The chairman of the Dáil, Ceann Comhairle Sean Ó Fearghail, has said pending reforms as to how committees operate would negate any need for sanctions for politicians who break the law.
He also said the apology he offered to former Rehab boss Angela Kerins was made in a personal capacity, as he had no authority to make it on behalf of the Dáil.
“What I said, I said on my own behalf and very carefully in a personal capacity. I had not been authorised by the Dáil or any committee of the Dáil to say so, but my reaction was on foot of careful reading of the Supreme Court ruling and on deliberations here as how to implement the recommendations that are implicit in what the Supreme Court found,” he said.
While the Supreme Court judgment in the Kerins case referred to the need for adequate sanctions for those politicians who are found to have breached the rules, Mr Ó Fearghail said TDs and senators must ensure members of the public who appear before committees are treated fairly.
“The idea of putting sanctions in place is something identified by the Supreme Court.

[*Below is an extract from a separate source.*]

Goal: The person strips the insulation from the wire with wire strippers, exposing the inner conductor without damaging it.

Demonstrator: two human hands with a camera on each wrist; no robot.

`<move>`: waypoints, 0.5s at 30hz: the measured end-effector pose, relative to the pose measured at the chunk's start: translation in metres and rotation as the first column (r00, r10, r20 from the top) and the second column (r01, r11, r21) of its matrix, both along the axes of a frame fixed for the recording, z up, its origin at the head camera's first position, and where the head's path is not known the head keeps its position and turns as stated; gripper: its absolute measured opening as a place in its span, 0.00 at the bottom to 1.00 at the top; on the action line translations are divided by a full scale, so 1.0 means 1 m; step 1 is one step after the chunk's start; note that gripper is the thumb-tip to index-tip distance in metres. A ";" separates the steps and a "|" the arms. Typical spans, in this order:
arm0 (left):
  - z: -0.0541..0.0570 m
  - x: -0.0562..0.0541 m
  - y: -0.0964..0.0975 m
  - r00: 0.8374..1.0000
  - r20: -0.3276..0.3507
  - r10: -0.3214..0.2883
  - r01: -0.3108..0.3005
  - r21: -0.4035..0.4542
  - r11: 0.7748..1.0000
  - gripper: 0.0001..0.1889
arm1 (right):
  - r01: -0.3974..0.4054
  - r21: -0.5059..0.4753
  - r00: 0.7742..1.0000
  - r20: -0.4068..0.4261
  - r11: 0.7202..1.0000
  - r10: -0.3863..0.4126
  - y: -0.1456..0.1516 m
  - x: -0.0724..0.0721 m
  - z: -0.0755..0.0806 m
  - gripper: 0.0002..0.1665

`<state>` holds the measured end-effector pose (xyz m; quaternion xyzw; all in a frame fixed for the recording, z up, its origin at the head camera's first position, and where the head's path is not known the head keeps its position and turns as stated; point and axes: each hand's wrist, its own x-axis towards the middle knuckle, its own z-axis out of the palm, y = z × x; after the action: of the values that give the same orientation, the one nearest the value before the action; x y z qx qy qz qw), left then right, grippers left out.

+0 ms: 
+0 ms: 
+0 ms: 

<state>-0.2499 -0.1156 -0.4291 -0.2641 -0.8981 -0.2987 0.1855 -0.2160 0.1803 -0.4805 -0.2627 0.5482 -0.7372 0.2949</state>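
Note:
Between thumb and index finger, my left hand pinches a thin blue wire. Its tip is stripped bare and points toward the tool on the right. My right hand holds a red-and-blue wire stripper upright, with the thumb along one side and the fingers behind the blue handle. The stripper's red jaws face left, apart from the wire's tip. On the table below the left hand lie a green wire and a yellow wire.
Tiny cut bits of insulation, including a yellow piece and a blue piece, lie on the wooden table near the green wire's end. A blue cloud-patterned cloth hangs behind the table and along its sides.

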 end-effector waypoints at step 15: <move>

I would like to think that we would have such a process in place here that the need for sanction would never arise, but we need to look at how we can redress any wrong done in a committee to a member of the public — particularly a member of the public.
“We are well used to taking criticisms ourselves as politicians, but when a member of the public comes in here, they have a right to expect that the highest standards pertain,” he said.

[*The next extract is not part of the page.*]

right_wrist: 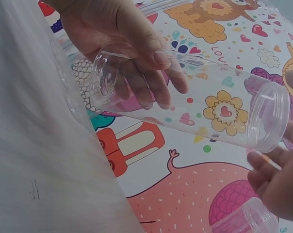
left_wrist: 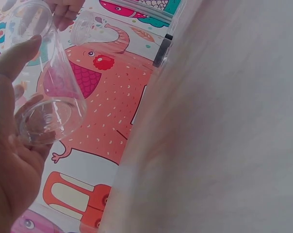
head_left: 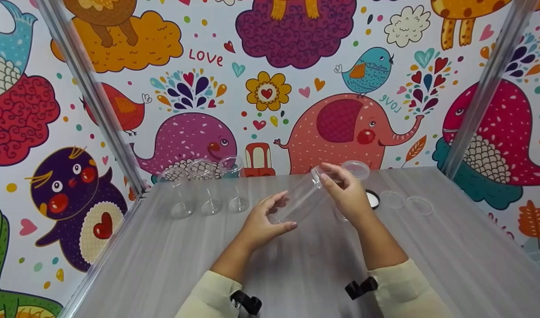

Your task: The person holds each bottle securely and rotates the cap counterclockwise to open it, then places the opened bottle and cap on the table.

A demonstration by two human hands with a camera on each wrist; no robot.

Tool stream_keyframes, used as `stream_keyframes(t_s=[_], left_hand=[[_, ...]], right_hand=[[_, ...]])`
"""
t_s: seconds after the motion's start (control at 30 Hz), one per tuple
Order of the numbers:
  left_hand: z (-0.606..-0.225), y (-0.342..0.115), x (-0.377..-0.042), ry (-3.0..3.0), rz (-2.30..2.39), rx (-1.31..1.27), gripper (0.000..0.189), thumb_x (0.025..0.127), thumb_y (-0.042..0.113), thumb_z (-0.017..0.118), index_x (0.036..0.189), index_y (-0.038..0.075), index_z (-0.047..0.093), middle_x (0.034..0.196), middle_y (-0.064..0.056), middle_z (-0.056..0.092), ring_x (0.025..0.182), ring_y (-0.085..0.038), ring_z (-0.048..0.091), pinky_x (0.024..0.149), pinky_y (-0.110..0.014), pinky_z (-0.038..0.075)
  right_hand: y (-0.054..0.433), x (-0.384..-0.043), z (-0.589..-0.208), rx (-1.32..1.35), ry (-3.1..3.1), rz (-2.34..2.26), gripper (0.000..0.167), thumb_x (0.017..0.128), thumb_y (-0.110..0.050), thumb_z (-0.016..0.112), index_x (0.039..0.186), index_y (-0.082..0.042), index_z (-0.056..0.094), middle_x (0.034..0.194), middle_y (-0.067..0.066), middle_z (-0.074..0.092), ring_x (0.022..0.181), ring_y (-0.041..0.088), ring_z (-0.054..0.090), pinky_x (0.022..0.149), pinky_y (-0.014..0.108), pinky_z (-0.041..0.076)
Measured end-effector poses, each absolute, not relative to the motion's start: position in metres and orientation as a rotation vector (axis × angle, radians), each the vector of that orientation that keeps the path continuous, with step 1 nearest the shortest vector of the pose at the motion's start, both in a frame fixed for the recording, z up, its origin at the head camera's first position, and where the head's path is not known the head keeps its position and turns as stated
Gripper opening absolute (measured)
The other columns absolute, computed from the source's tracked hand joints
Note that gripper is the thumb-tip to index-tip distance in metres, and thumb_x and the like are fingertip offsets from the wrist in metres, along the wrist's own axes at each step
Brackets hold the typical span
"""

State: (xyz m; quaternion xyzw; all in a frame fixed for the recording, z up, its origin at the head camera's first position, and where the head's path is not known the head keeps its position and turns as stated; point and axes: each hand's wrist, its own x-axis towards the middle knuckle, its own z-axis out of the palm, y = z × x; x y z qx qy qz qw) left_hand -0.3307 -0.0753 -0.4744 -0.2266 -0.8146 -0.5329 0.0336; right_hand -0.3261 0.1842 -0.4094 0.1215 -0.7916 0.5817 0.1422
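Observation:
A clear cylindrical jar [head_left: 298,201] is held tilted above the table, its ribbed mouth end up and to the right. My left hand [head_left: 265,218] grips the lower end, thumb on the near side and fingers behind; in the right wrist view the left fingers [right_wrist: 141,85] show through the clear wall. My right hand [head_left: 347,192] holds the mouth end between thumb and fingers. The jar's round base [left_wrist: 52,121] faces the left wrist camera.
Three clear jars [head_left: 211,206] stand in a row at the back left. Another clear jar [head_left: 356,170] stands behind my right hand. Beside it are a black-rimmed white disc [head_left: 373,199] and two clear round lids [head_left: 420,206]. A patterned wall [head_left: 261,53] and metal posts [head_left: 97,101] bound the table.

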Motion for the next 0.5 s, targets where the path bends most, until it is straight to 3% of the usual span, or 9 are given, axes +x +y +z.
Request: stream_keyframes(t_s=[0.1,0.23,0.37,0.5], left_hand=[[-0.4745,-0.0751,-0.3309,-2.506,-1.629,-0.701,0.085,0.081,0.052,0.091,0.155,0.036,0.054,0.152,0.002,0.064,0.140,-0.020,0.061,0.121,-0.055,0.048],[-0.4745,-0.0754,-0.3312,-2.499,-1.622,-0.716,0.085,0.081,0.052,0.090,0.155,0.035,0.054,0.151,0.003,0.064,0.140,-0.019,0.061,0.122,-0.053,0.048],[-0.4746,-0.0760,-0.3308,-2.495,-1.638,-0.712,0.084,0.082,0.052,0.090,0.155,0.035,0.053,0.152,0.002,0.064,0.140,-0.020,0.061,0.122,-0.056,0.047],[-0.4753,-0.0760,-0.3308,-2.490,-1.663,-0.700,0.084,0.082,0.049,0.090,0.156,0.033,0.053,0.151,0.000,0.064,0.141,-0.026,0.060,0.121,-0.060,0.047]], right_hand=[[0.1836,-0.3265,-0.4091,0.283,-2.338,1.588,0.047,0.104,-0.045,0.068,0.145,-0.021,0.067,0.128,0.009,0.066,0.107,0.024,0.061,0.085,0.025,0.057],[0.1832,-0.3260,-0.4085,0.256,-2.366,1.547,0.050,0.101,-0.050,0.070,0.142,-0.022,0.069,0.121,0.008,0.066,0.101,0.023,0.059,0.080,0.027,0.057],[0.1835,-0.3253,-0.4083,0.274,-2.345,1.595,0.047,0.100,-0.046,0.073,0.141,-0.023,0.070,0.123,0.007,0.068,0.106,0.025,0.059,0.082,0.026,0.059],[0.1836,-0.3240,-0.4084,0.353,-2.285,1.699,0.042,0.103,-0.033,0.071,0.143,-0.020,0.069,0.141,0.006,0.066,0.123,0.028,0.061,0.092,0.020,0.059]])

When asked about the risk of committees having their powers curtailed, the Ceann Comhairle said the new rules will “empower” committees to do their work effectively.
Asked did he think those members of a previous Public Accounts Committee who were found to have exceeded their remit should apologise, he said that is entirely a matter for themselves.
Mr Ó Fearghail was speaking at the launch of the Treasures of the Oireachtas Library project, which reveals unusual items of national significance, which will now be available online.
As part of Dáil 100 celebrations, the Oireachtas Library opened up a special collections range from the late 16th century onwards, including historical monographs, maps, periodicals, cartoons, prints, and pamphlets.
They represent a unique perspective on Anglo-Irish relations and administration during the 18th and 19th centuries, Mr O’Fearghail said.
At the launch, the Ceann Comhairle outlined the contents of a booklet which describes the link between Ireland and America, the American Revolution, Irish efforts for independence, and English attempts to maintain rule over Ireland.